Cluster Expansion

Question

In the cluster expansion (section 5.2 in M. Kardar "Statistical Physics of Particles") we write the grand canonical partition function. During the expansion, we do the following switch between a sum and a product: $$ \sum\limits_{\{n_l\}} \prod_l \frac{1}{n_l!}\left(\frac{e^{l\beta\mu} b_l}{\lambda^{3l}l!}\right)^{n_l} = \prod_l \sum\limits_{n_l=0}^\infty \frac{1}{n_l!}\left(\frac{e^{l\beta\mu} b_l}{\lambda^{3l}l!}\right)^{n_l} $$ ($l$ is the size of the cluster, and $n_l$ is the number of clusters)

I'm trying to understand why this is fine. I figured that $ \sum\limits_{\{n_l\}} \prod_l$ means that we're going over all possible sets of cluster numbers (e.g 5 clusters of size 1, 3 of size 2, etc..) but in this case, what is the meaning of the product? How is the connection between $n_l$ and $l$ apparent?

$\prod_l \sum\limits_{n_l=0}^\infty $ is much clearer - for every cluster size, we look at all numbers of it possible.

Answer 1

First, let me explain what the notation means. The sum over $\{n_\ell\}$ is a sum over all possible values of $n_\ell$, for each possible values of $\ell$ (in other words, $\{n_\ell\}$ specifies the values of $n_1,n_2,n_3,\ldots)$. Then, once these values are fixed, you take the product of all the functions $f_\ell(n_\ell) = \frac{1}{n_\ell!}\bigl( \frac{e^{\ell\beta\mu}b_\ell}{\lambda^{3\ell}\ell!} \bigr)^{n_\ell}$ (for these specific values of $n_1,n_2,n_3,\ldots$).

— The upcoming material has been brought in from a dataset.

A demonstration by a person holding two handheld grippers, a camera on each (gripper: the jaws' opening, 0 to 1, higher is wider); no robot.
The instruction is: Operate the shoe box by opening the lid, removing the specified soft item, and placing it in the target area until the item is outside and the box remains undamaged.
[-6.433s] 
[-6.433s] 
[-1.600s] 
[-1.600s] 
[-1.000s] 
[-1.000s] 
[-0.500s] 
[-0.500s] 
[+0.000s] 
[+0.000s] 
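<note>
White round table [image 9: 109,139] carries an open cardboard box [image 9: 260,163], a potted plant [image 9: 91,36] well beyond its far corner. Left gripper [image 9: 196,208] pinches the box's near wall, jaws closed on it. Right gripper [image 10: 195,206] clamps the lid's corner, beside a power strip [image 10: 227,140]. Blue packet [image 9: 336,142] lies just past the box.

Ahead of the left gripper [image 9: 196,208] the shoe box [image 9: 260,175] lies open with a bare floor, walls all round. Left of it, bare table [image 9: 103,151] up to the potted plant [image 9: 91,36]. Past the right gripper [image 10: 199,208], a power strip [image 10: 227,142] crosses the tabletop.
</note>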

The identity is then essentially linearity of the sum. Let me explain it assuming (for ease of notation) that the only allowed cluster sizes are $1$ and $2$. Then: \begin{eqnarray} \sum_{\{n_1,n_2\}} f_1(n_1)f_2(n_2) &=& \sum_{n_1\geq 0} \sum_{n_2\geq 0} f_1(n_1) f_2(n_2)\\ &=& \Bigl(\sum_{n_1\geq 0} f_1(n_1)\Bigr) \Bigl(\sum_{n_2\geq 0} f_2(n_2)\Bigr)\\ &=& \prod_{\ell=1}^2 \sum_{n_\ell\geq 0} f_\ell(n_\ell), \end{eqnarray} where the second identity follows by first pulling out $f_1(n_1)$ outside the sum over $n_2$ and then pulling out $\sum_{n_2} f_2(n_2)$ outside the sum over $n_1$.